I think that's doable, but goes back to my earlier concern. For one,
this uses the in-core record so I'm not sure what the difference would
be beyond function signature and asserts. Second, this complicates
callers like xfs_difree_finobt(). Which one should it use?
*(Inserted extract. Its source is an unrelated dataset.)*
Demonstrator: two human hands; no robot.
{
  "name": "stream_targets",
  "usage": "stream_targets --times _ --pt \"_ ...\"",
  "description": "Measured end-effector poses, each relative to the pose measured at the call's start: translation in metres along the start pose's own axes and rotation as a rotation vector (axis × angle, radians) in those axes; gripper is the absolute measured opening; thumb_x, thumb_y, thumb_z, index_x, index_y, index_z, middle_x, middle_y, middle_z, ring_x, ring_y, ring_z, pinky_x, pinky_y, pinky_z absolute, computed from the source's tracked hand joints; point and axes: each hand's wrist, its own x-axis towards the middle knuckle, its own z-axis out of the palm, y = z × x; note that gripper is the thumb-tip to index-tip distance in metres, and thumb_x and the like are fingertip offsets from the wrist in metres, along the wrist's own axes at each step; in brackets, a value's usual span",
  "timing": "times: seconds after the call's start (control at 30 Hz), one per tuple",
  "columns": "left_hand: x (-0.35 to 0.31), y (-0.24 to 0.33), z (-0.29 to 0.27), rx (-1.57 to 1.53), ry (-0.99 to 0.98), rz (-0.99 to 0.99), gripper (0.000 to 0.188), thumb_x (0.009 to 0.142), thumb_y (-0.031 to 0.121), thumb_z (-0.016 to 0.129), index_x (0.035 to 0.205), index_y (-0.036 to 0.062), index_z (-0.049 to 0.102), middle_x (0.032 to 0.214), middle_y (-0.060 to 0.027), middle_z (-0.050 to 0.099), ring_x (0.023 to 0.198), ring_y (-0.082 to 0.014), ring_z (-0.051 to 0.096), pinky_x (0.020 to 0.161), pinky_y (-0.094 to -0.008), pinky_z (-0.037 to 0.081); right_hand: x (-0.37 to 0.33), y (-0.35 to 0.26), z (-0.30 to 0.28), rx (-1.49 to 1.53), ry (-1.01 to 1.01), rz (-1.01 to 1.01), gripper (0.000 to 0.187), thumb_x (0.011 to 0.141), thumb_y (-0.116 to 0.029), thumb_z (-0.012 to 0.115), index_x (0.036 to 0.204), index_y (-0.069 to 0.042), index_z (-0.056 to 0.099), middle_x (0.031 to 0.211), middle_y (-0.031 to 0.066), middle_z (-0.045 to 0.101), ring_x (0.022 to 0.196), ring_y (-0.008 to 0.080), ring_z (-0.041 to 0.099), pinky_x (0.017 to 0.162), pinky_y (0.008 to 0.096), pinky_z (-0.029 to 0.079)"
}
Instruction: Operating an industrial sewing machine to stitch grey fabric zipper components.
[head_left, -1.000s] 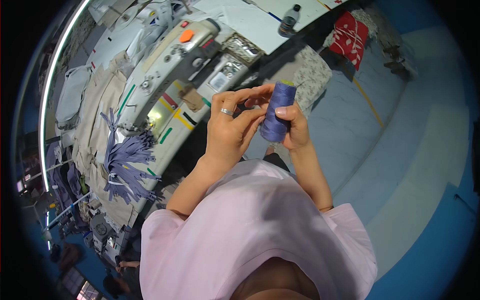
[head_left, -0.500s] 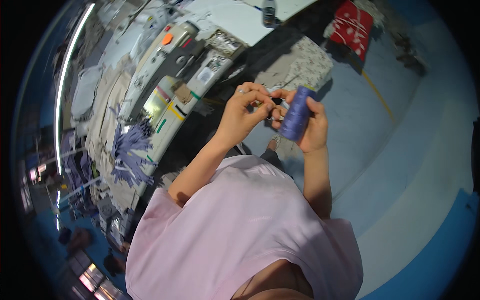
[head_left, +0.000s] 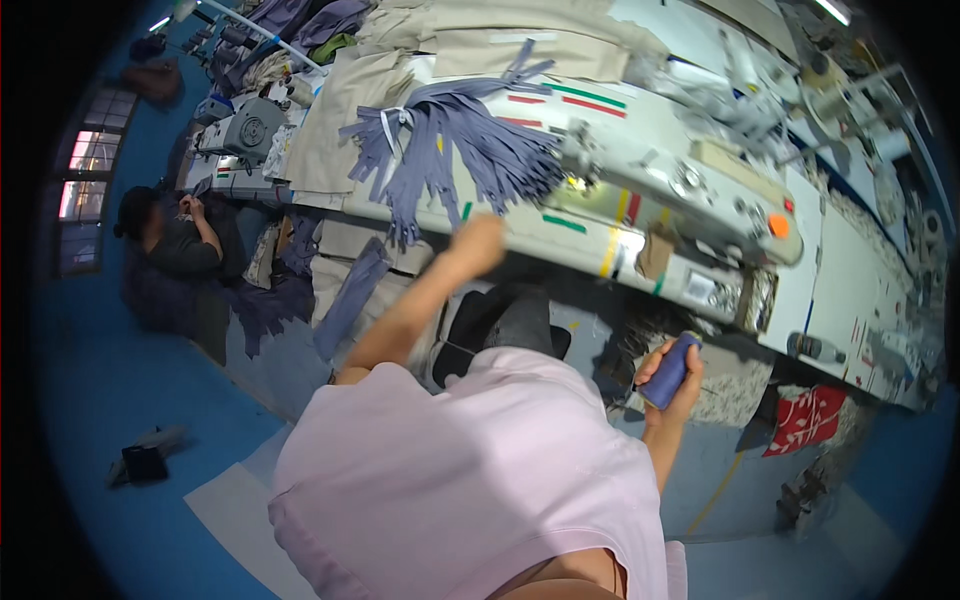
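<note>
Out to the right, my right hand is closed around a purple cone of thread, held tilted below the table edge. My left hand, smeared by motion, is at the front edge of the sewing table; its fingers cannot be made out. Just beyond it lies a bundle of purple-grey fabric strips, tied with a white band at the left and fanned out toward the sewing machine.
Beige cloth pieces cover the table's back. A dark bottle lies to the right, above a red patterned cloth. A black chair seat stands below the edge. At far left another person sits near a second machine.
My view has turned toward the sewing table. My hands, close together at the thread cone before, have parted: the left is now by the table, while the right keeps the cone.
</note>
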Motion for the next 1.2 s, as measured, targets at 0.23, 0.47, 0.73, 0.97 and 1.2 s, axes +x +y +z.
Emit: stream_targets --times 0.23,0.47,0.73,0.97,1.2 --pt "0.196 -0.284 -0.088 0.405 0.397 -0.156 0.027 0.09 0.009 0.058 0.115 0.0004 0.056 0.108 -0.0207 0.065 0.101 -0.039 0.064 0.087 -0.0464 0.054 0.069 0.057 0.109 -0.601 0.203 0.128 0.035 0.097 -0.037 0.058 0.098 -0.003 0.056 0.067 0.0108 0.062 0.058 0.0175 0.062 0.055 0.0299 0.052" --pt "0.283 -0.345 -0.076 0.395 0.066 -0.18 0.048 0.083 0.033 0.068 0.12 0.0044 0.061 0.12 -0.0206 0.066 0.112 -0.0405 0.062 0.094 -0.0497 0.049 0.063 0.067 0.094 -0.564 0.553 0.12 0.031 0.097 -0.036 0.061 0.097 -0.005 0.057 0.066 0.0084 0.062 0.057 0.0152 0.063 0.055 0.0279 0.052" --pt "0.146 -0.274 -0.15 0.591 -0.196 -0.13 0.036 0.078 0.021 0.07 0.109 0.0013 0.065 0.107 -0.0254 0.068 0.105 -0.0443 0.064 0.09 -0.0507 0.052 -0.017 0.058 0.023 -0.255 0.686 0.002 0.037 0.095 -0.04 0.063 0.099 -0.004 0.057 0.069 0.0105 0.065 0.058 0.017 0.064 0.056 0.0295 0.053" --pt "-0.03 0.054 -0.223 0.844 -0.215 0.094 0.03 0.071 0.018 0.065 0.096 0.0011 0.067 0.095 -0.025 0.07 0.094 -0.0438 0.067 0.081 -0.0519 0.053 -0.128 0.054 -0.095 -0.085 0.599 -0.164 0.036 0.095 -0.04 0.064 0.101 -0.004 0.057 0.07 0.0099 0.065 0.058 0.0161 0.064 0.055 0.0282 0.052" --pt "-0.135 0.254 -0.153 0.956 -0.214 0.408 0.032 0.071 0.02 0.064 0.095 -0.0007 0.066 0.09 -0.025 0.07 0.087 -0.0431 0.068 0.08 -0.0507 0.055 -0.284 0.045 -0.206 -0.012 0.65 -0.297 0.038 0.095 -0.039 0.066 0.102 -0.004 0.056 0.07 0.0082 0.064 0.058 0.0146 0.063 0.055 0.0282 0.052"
> > @@ -151,6 +155,19 @@ xfs_inobt_insert(
> >  	xfs_agino_t		thisino;
> >  	int			i;
> >  	int			error;
> > +	uint8_t			count;
> > +
> > +	/*
> > +	 * Only set ir_count in the inobt record if the sparse inodes feature is
> > +	 * enabled. If disabled, we must maintain backwards compatibility with
> > +	 * the older inobt record format where the current count and holemask
> > +	 * fields map to the higher order bytes of freecount and thus must be
> > +	 * zeroed.
> > +	 */
> > +	if (xfs_sb_version_hassparseinodes(&mp->m_sb))
> > +		count = XFS_INODES_PER_CHUNK;
> > +	else
> > +		count = 0;
> 
> I'd strongly suggest that we pass the holemask, count and freecount
> from the caller, for reasons that will become obvious later.
> 
> > @@ -164,7 +181,7 @@ xfs_inobt_insert(
> >  		}
> >  		ASSERT(i == 0);
> >  
> > -		error = xfs_inobt_insert_rec(cur, XFS_INODES_PER_CHUNK,
> > +		error = xfs_inobt_insert_rec(cur, 0, count, XFS_INODES_PER_CHUNK,
> >  					     XFS_INOBT_ALL_FREE, &i);
> >  		if (error) {
> >  			xfs_btree_del_cursor(cur, XFS_BTREE_ERROR);
> 
> And this hunk would become:
> 
> 		if (xfs_sb_version_hassparseinodes(&mp->m_sb)) {
> 			error = xfs_inobt_insert_sprec(cur, holemask, count,
> 						       freecount, &i);
> 						       holemask,
> 		else
> 			error = xfs_inobt_insert_rec(cur, count,
> 						     freecount, &i);
> 

Ok, but as alluded to previously with regard to the union discussion, I
find the naming a little confusing. I see now that you refer to the
record format as sparse whereas I refer to the record content as
(potentially) sparse, so that clears up a bit. ;)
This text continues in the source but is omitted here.